» AIM OF THE TASK: Extract, unchanged, each line of the listing below from its first line through the line that contains "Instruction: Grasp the", inclusive, and nothing else.

» RECORDED INFORMATION:
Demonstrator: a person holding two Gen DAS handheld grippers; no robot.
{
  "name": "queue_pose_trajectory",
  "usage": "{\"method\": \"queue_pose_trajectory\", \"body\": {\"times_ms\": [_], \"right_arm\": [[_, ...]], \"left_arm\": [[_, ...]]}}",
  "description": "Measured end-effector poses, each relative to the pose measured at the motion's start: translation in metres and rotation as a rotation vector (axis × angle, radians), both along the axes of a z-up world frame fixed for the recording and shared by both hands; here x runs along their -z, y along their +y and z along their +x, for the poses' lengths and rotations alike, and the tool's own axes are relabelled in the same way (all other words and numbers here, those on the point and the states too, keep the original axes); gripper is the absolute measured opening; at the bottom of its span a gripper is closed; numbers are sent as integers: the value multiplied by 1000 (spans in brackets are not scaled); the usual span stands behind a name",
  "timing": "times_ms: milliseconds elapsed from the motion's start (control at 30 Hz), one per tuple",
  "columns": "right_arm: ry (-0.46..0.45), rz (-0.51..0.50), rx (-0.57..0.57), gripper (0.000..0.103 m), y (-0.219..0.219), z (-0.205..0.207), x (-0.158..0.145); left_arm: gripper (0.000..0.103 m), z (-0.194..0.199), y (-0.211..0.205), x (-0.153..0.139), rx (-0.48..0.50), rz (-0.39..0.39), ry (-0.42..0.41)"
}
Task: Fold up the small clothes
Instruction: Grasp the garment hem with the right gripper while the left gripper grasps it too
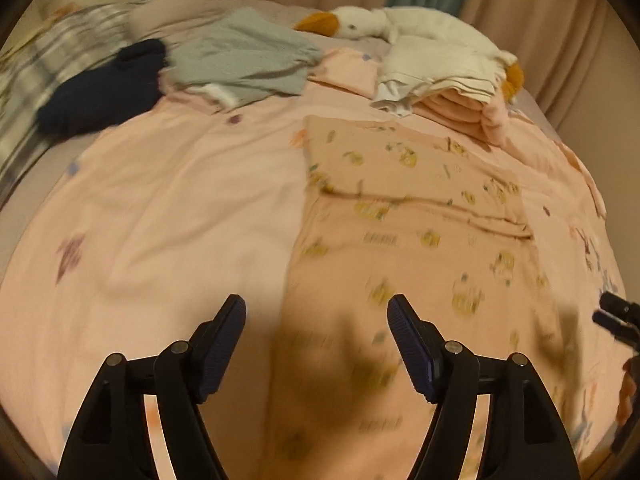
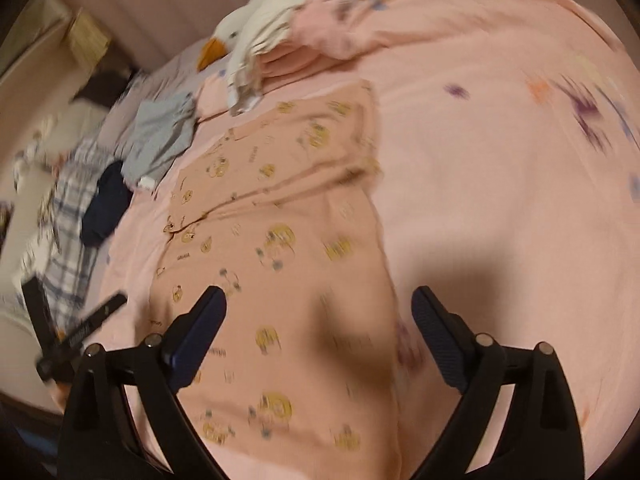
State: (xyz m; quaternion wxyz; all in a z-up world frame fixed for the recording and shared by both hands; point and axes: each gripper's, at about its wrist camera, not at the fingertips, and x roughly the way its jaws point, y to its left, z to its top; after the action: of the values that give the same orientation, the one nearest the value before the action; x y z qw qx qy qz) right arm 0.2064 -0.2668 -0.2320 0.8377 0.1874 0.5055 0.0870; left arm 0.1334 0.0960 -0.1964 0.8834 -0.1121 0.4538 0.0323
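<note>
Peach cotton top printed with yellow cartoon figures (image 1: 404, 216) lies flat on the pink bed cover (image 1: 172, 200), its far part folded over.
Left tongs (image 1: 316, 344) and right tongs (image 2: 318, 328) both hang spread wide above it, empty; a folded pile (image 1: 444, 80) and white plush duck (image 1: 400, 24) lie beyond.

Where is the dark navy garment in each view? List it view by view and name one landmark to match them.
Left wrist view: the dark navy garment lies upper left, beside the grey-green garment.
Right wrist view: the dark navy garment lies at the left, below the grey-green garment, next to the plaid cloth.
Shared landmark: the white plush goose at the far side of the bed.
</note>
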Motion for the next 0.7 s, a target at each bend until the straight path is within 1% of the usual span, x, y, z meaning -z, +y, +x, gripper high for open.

» OUTPUT FOR THIS TASK:
Demonstrator: a person holding two Gen DAS handheld grippers; no robot.
{
  "name": "queue_pose_trajectory",
  "usage": "{\"method\": \"queue_pose_trajectory\", \"body\": {\"times_ms\": [_], \"right_arm\": [[_, ...]], \"left_arm\": [[_, ...]]}}",
  "description": "Measured end-effector poses, each relative to the pose measured at the motion's start: translation in metres and rotation as a rotation vector (axis × angle, radians), both along the axes of a z-up world frame fixed for the recording and shared by both hands; here x runs along their -z, y along their +y and z along their +x, for the poses' lengths and rotations alike, and the tool's own axes are relabelled in the same way (all other words and numbers here, those on the point and the states too, keep the original axes); gripper is the absolute measured opening; at the bottom of its span a gripper is closed; numbers are sent as integers: the value multiplied by 1000 (spans in brackets are not scaled); the usual span stands behind a name",
  "timing": "times_ms: milliseconds elapsed from the motion's start (control at 30 Hz), one per tuple",
  "columns": "right_arm: ry (-0.46..0.45), rz (-0.51..0.50), rx (-0.57..0.57), gripper (0.000..0.103 m), y (-0.219..0.219), z (-0.205..0.207), x (-0.158..0.145); left_arm: gripper (0.000..0.103 m), z (-0.194..0.199), y (-0.211..0.205), x (-0.153..0.139), rx (-0.48..0.50), rz (-0.39..0.39), ry (-0.42..0.41)"
}
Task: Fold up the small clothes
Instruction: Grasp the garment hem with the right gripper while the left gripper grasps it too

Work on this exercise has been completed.